Rowan: We do a significant amount of work in the Portsmouth area including Bottomline Technologies and Prime Buckholz on the tradeport, Wilcox Industries, Calypso Communications to name a few. We just completed a fitup for the new Fred C. Church Insurance office at the Portwalk (Stibler Associates was the Design firm), and in a few weeks we will be installing the new Bank of New Hampshire branch at the Portwalk downtown.
SOMMA: What do you think the importance of a space’s furniture is when it comes to first impressions? I for one was completely taken aback when I first set foot in the main lobby of COVE. The furniture is funky, fresh, and, heck, made me want to hang out a bit. I actually tried out all the chairs. I don’t think I’ve ever done that before…
Rowan: As everyone knows, first impressions are very important. That goes for one’s impression of a workspace as well! When one walks into an office for the first time, you want to be able to sense what that company is about, what their culture is like and what they do. This can be done through branding with images and artwork, and it can also be done through furniture. It needs to be inviting, comfortable, user friendly. For example, the furniture in the lobby of Cove would not be recommended for the lobby of an assisted living facility, as it is not geared towards the end user. For Cove, we wanted the furniture to be inviting to today’s working generations. It needed to be comfortable, to scale of the size of the lobby, and durable yet fun and eye catching as well.
SOMMA: How does the form and function of furniture help “sell” a space (if at all)? In the way of COVE, they’re a co-working environment literally looking to rent space to patrons – so furniture seems like an important piece of that…
Rowan: The furniture is a huge part of COVE. First and foremost, it needs to appeal to a variety of people and age groups. In a space like COVE, there also needed to be flexibility to reconfigure to meet the needs of each and every tenant. This was achieved this by using systems furniture that can be reconfigured in almost unlimited ways, the same components for the private offices, mobile lounge seating, modular glass walls & flip/nesting tables in the conference rooms, the list goes on.
SOMMA: Have you ever met Florence Knoll? She’s a pretty historic figure when it comes to the design of furniture.
Rowan: I only wish I had the pleasure of meeting Florence Knoll. I look at Florence Knoll as a woman who, in a very male dominated field, paved a path for women in the world of architecture and design. She retired back in 1965, and currently resides in Florida.
SOMMA: I read a quote from her that I found pretty interesting. It was something along the lines of “I don’t merely decorate space, I create it.” Can you expound upon that a little bit in regard to how this type of furniture accents a space?
Rowan: I love that quote because it’s very true. It’s not just about making a space look modern or pretty by throwing some paint on the walls or selecting a carpet and some light fixtures.

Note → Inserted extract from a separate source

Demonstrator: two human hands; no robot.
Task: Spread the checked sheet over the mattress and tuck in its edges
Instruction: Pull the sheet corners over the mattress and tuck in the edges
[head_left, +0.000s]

It is a process of thinking about how one is going to feel in the space, how they will function within the room.
SOMMA: What do you enjoy most about your work? What kind of impression are you trying to leave with not only your client, but of your client’s clients?
Rowan: I couldn’t possibly pick just one thing. I love being in the design industry and being able to help create one’s environment, help our clients to be involved in creating their space. In turn, creating a sense of ownership to the process and end result for them.
I love the variety of work we do. No project is ever the same.
I love meeting new people and being able to help them thru a process that often to them seems daunting and overwhelming I try to make it easy and enjoyable for them, allow them to feel a sense of accomplishment when the project is complete. My hope is that our efforts in creating a positive environment will leave a positive and lasting impression on our clients and, in turn, theirs as well.